Since I don't have any fitcdiscr.m in MATLAB, I'd rather go with lda in R but I cannot use the fit results to predict AUC or whatever I could use. Indeed, I see that fit output vector of lda in R is some sort of vector with multiple classes and I guess I should use fit$posterior to predict Cases against Controls, but I cannot take those data out of it.

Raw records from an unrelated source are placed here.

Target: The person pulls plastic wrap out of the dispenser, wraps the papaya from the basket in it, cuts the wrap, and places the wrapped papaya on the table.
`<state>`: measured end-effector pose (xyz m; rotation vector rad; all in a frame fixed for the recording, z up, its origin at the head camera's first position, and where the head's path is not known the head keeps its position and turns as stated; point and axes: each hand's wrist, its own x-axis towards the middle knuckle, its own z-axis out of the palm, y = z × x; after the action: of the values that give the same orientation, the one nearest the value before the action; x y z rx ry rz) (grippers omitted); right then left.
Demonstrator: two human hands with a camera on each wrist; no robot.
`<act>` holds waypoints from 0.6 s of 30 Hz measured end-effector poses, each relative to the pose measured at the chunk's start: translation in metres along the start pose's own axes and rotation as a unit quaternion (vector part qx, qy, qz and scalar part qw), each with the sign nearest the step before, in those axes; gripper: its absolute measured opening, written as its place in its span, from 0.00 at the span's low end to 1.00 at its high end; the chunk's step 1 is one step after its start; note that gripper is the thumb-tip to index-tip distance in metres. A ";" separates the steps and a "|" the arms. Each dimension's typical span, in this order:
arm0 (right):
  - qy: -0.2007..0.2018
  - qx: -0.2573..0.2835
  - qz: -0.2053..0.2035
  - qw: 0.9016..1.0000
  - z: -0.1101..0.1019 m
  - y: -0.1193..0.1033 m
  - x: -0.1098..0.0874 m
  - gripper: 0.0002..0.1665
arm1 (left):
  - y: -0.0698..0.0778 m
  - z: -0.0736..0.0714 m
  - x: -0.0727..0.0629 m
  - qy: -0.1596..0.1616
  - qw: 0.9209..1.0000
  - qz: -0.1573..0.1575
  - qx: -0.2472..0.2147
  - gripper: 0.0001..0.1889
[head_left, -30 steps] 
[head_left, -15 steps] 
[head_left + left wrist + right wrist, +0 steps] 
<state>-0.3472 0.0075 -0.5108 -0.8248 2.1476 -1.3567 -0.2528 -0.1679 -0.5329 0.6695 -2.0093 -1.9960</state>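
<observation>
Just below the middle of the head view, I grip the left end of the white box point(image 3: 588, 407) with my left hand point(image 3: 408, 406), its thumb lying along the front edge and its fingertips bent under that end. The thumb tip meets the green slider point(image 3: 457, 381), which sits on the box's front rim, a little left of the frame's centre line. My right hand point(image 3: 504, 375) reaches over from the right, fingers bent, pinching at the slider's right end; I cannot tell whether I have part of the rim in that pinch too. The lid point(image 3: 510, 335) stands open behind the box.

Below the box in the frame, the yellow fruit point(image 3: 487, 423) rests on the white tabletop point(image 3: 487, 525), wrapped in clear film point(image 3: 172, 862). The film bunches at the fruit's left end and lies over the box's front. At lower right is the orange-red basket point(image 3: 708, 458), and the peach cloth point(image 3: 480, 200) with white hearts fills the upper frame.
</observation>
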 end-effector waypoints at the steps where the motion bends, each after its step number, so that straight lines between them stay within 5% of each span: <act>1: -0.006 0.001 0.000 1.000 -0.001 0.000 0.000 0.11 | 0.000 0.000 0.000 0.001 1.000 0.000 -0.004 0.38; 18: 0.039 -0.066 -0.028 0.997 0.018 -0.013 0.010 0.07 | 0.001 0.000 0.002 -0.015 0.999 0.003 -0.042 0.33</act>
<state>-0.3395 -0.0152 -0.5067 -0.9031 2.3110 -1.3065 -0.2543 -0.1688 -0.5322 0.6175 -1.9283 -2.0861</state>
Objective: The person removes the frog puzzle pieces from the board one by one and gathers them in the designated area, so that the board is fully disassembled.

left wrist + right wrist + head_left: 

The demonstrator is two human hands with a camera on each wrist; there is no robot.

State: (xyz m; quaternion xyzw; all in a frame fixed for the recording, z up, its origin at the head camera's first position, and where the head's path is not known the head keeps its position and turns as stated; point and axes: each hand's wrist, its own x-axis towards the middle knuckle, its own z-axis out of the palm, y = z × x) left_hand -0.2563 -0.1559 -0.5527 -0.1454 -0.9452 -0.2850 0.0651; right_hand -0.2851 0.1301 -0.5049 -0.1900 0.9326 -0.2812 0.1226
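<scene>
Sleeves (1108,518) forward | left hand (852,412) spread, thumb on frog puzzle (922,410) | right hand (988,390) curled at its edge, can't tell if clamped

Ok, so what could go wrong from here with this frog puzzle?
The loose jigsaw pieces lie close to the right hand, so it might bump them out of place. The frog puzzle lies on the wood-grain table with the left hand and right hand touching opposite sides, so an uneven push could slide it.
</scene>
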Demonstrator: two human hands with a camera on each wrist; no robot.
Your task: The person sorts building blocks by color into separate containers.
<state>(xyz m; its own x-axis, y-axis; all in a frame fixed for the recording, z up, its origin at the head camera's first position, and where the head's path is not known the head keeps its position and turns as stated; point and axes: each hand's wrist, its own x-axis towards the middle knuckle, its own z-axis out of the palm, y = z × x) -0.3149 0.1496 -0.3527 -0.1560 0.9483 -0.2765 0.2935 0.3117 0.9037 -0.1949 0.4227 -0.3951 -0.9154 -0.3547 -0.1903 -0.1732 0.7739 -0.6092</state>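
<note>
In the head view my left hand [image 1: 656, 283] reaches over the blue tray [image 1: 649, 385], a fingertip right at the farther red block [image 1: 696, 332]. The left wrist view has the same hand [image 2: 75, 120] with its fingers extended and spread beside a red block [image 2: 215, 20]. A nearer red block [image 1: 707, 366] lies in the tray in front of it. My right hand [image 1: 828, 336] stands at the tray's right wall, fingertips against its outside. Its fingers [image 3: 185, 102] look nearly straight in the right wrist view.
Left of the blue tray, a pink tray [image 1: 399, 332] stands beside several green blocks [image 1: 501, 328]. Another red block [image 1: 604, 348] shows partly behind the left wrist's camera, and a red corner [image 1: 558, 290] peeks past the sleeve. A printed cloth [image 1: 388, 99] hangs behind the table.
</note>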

For further information, I get this results as fit$posterior:
$posterior
0 1
1 0.7707927 0.22920726
2 0.7085165 0.29148352
3 0.6990989 0.30090106
4 0.5902161 0.40978387
5 0.8667109 0.13328912
6 0.6924406 0.30755939
7 0.7471086 0.25289141
8 0.7519326 0.24806736
And so on up to the last observation which is 242. Every time I try to take, for example, column 1 by fit$posterior[,1], I get:
1 2 3 4 5 6 7 8
0.7707927 0.7085165 0.6990989 0.5902161 0.8667109 0.6924406 0.7471086 0.7519326
9 10 11 12 13 14 15 16
0.7519326 0.6902850 0.7519326 0.8080445 0.8075360 0.8484318 0.4860899 0.8694121
I don't know which part of the code could be useful, since I made very basic computation:
library(gdata)
data=read.xls("ECGvarious.xls", perl="C:/Strawberry/perl/bin/perl.exe");
i=6;
p=19;
temp=data[,i];
temp1=data[, p];
library(MASS)
fit <- lda(Case ~ temp + temp , data=data, na.action="na.omit", CV=TRUE)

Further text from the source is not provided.